What is the Desirable “Upper Bound” to Data Quality?

Originally published 17 February 2010

A common argument holds that every company has some ideal or optimal level of data quality that it should pursue. The underlying assumption is that trying to further drive down defect rates is cost prohibitive, therefore, it would become unsustainable because you would need to spend more money than is justified by the reduction in losses. That all sounds very sensible.
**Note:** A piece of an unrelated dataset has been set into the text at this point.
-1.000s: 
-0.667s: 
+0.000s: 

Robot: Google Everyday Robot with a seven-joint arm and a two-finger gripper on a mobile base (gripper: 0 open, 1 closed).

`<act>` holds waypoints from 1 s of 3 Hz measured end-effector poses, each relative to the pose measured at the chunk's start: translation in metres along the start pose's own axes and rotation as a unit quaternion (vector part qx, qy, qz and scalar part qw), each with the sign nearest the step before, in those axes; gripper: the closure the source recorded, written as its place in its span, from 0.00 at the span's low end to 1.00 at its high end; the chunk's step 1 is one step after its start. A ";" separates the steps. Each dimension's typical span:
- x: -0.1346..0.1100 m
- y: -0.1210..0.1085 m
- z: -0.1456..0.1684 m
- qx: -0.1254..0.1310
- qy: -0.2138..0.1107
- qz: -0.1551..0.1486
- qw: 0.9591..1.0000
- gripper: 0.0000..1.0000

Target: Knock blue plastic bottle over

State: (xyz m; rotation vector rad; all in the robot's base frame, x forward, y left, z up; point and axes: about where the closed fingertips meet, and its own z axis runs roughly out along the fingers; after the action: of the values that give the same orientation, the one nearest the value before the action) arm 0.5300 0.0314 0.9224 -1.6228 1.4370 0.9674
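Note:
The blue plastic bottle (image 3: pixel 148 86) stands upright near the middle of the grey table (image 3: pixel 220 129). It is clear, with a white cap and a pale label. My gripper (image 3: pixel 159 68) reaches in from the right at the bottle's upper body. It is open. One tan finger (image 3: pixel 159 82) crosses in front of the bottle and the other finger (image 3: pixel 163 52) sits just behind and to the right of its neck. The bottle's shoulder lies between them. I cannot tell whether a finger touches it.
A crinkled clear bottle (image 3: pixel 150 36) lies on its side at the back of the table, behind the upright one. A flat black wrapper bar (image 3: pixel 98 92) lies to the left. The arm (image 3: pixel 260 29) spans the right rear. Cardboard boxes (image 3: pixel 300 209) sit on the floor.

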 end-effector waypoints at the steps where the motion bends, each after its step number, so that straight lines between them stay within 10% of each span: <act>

Another line of reasoning that I frequently encounter is that data quality levels need to be tuned to their intended use. Extensive cleansing operations that make sense for the census could be costly overkill for a “quick and dirty” survey. Herzog et al question, “How accurate does our data need to be?”1

Regardless of what an acceptable level of data quality is, errors are almost always attributable to some breakdown in (primary) business processes. This is what Michael Hammer referred to in Reengineering the Corporation when he said, “seemingly small data quality issues are, in reality, important indications of broken business processes.”2

And even if you are happy to settle for the current level of data quality, you can still learn a lot from studying the errors. This is quite powerful in identifying where your business processes are breaking down. Because every error means a loss, and losses affect the corporate bottom line. The business intelligence (BI) function can provide tremendous value by pointing to process errors and demonstrating where glitches occur in your value chain.

Of course, different companies have different cost structures. How much did it cost to acquire the data? What are the decisions being made that hinge on this information? What are the costs/benefits from accurate versus invalid outcomes? Might there be alternative sources of data? How many? How costly are they to acquire, etc.?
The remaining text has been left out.